Re: [PATCH] locking/osq_lock: Use READ_ONCE() for node->prev

From: Waiman Long

Date: Mon May 18 2026 - 11:04:58 EST

On 5/18/26 10:29 AM, David Laight wrote:

On Mon, 18 May 2026 11:29:53 +0100
Will Deacon <will@xxxxxxxxxx> wrote:

On Mon, Mar 30, 2026 at 09:32:55AM +0800, Yu Peng wrote:

osq_lock() consults node->prev in the vcpu_is_preempted() heuristic while
a concurrent predecessor may update it via WRITE_ONCE(next->prev, prev)
during unqueue.

This read only affects the decision to abort optimistic spinning; stale
values do not affect queue linkage or lock correctness. Use READ_ONCE()
to mark the shared read and match the concurrent WRITE_ONCE() update.

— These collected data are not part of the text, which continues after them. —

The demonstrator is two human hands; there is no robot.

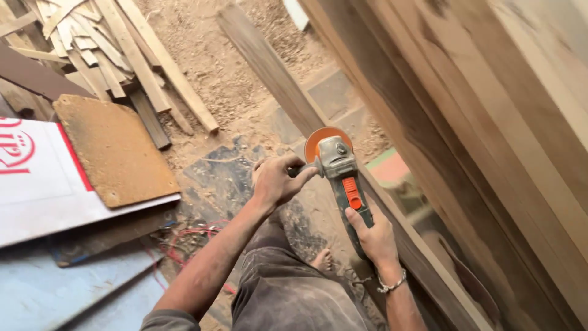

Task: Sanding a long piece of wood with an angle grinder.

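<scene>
**Grinder at the wood**

My right hand is wrapped tight around the back of the grinder. My left hand is closed on its side handle. Past my hands, the orange disc seems to touch the big wooden board.

My arms are bare below short grey sleeves, a silver chain bracelet circles my right wrist, and I wear dusty dark-grey trousers and no shoes.
</scene>
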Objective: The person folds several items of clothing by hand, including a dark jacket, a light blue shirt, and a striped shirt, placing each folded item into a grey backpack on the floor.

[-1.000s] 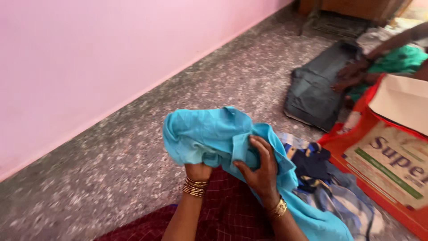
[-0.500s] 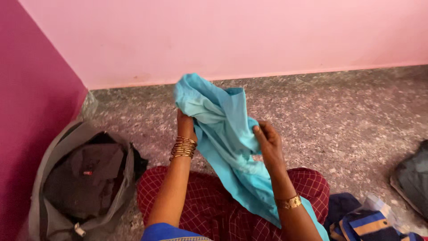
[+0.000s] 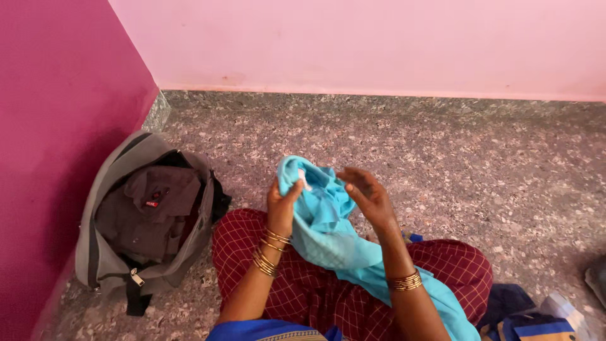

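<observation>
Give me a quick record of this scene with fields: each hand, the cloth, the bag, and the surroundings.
left hand: grips the upper edge of the blue cloth
right hand: fingers bent at the cloth's top, beside the left hand
blue cloth: bunched, hangs down over the lap
lap: maroon checked skirt
bag: grey backpack, open, on the floor to the person's left, against the magenta wall
floor: speckled stone floor

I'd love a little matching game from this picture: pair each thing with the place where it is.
Things:
1. turquoise cloth
2. grey backpack
3. gold bangles
4. blue striped fabric

Places:
A. on the left wrist
B. on the floor against the magenta wall
C. held by the left hand and right hand, over the lap
D. bottom right corner, on the floor

Pairs: 1-C, 2-B, 3-A, 4-D
</observation>
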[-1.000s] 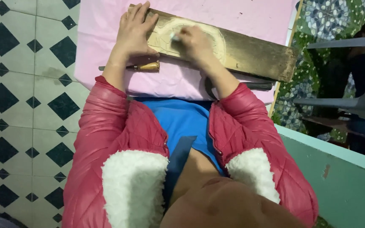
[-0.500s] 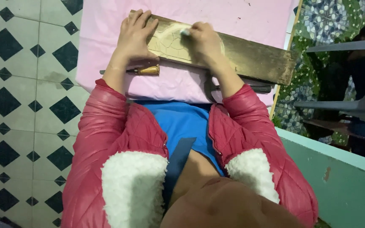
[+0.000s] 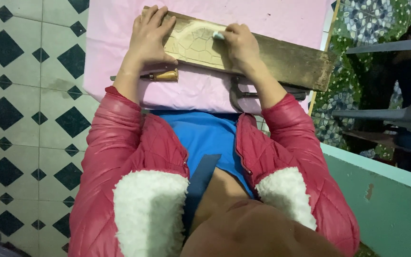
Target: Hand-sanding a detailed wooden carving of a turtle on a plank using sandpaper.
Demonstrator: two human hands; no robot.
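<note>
Wooden board lies under both hands.

No package, label, sign or screen shows anywhere in this view.
</note>
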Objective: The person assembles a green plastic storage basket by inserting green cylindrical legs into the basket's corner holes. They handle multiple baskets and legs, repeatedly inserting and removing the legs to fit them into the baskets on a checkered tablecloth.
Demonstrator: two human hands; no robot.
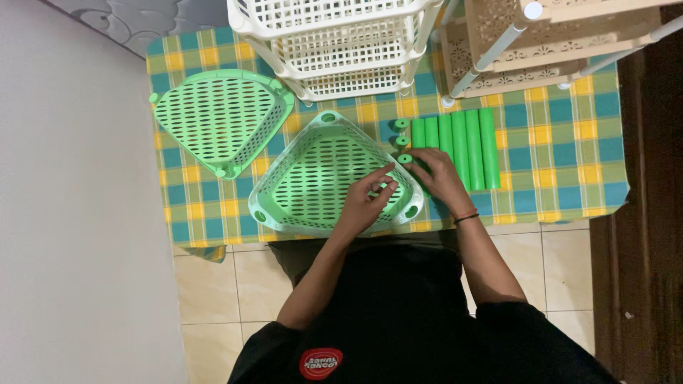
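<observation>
Checked cloth in blue, yellow and green covers the table, and everything sits on it. Near its left edge lies a green perforated shelf tray, roughly triangular, flat on the cloth and apart from the rest. Behind it, along the far edge, stands a white lattice rack of stacked tiers, and toward the far right corner a beige rack with patterned sides.

At the near edge, in the middle, lies a second green tray of the same shape, corner sockets facing up. The left hand rests over its right part, fingers loosely curled and slightly apart, fingertips close to the tray's right rim; whether they pinch anything cannot be told.

Just beside that rim, three small green caps stand in a short line. The right hand lies flat next to them, fingers stretched forward and close together, touching the near ends of a row of green tubes lying side by side, parallel, toward the right edge.
</observation>
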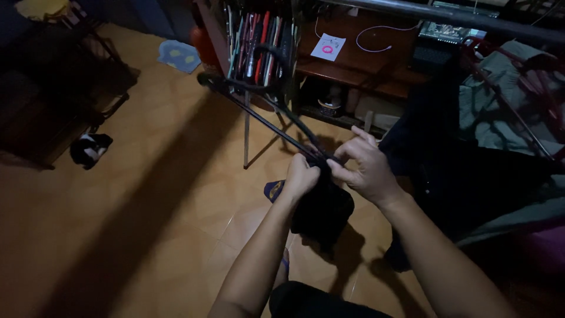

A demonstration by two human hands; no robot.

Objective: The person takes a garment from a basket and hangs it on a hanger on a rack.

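Black garment (322, 209): bunched on a black hanger (268, 121), left hand (300, 176) fisted on it, right hand (365, 168) pinching its top. Risk: cloth likely slips to the floor (147, 206) if either grip loosens; dim light hides snags.

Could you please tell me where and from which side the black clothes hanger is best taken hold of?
Probably at the hook, from above: the black hanger tilts up and away, and its near end is taken up by both hands and the dark garment.
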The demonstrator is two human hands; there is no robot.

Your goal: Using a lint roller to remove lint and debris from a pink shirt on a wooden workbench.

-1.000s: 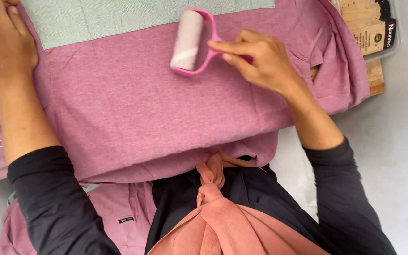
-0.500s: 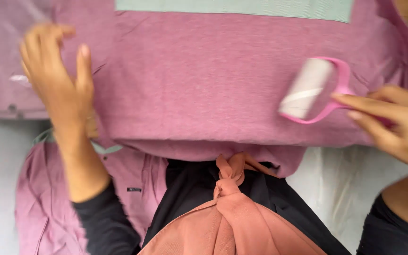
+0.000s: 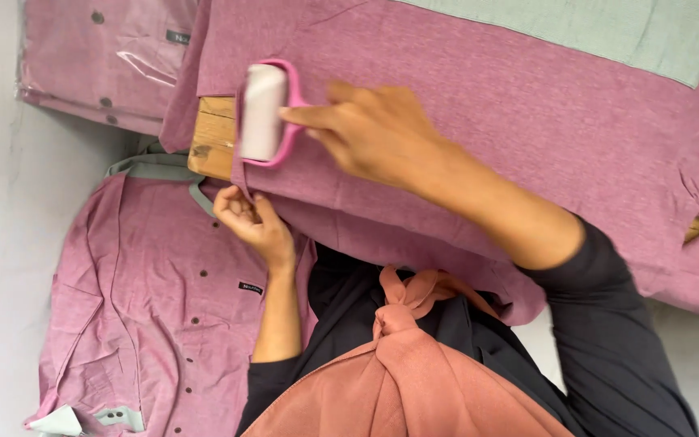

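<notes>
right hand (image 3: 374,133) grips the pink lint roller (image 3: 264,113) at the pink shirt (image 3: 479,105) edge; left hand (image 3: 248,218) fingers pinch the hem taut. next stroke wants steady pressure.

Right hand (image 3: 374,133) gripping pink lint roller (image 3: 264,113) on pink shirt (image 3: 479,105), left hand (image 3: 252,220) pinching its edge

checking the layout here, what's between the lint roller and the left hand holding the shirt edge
In the head view, only the pink shirt lies between the lint roller and the left hand, with a wooden board corner just beside.
</notes>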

No functional change intended.

Signed-off-by: Yu Peng <pengyu@xxxxxxxxxx>
---
kernel/locking/osq_lock.c | 2 +-
1 file changed, 1 insertion(+), 1 deletion(-)

diff --git a/kernel/locking/osq_lock.c b/kernel/locking/osq_lock.c
index b4233dc2c2b04..db4545e7bb72c 100644
--- a/kernel/locking/osq_lock.c
+++ b/kernel/locking/osq_lock.c
@@ -144,7 +144,7 @@ bool osq_lock(struct optimistic_spin_queue *lock)
* polling, be careful.
*/
if (smp_cond_load_relaxed(&node->locked, VAL || need_resched() ||
- vcpu_is_preempted(node_cpu(node->prev))))
+ vcpu_is_preempted(node_cpu(READ_ONCE(node->prev)))))
return true;

Hmm, I wonder whether this is actually sufficient...

Architectures with relaxed memory models won't order plain reads to
different addresses, so the read of 'node->locked' is unordered wrt the
read of 'node->prev' in this condition. Given that we're using
smp_cond_load_relaxed(), can we end up using a value of 'node->prev'
that was loaded in a previous iteration of the loop?

I'd be much more comfortable if this was smp_cond_load_acquire(), in
addition to the READ_ONCE() that you are proposing.

I've got a patch 'pending' for this file that tidied some things up.
In particular it saves the cpu numbers not the per-cpu addresses.
So the above check doesn't bounce a cache line.
Perhaps it is time to resend it.

Note that the vpu_is_preempted() path is horribly expensive and
can't actually work reliably.
And can't work at all on arm where 'mwait' (equivalent) is used.

I believe the vcpu_is_preempted() check is only enabled in x86, loongarch, powerpc and s390. It is disabled (always returns false) in other arches. Yes, the vcpu_is_preempted() check, if implemented, can be expensive. Perhaps we can reduce the frequency that it is being called.

Cheers,
Longman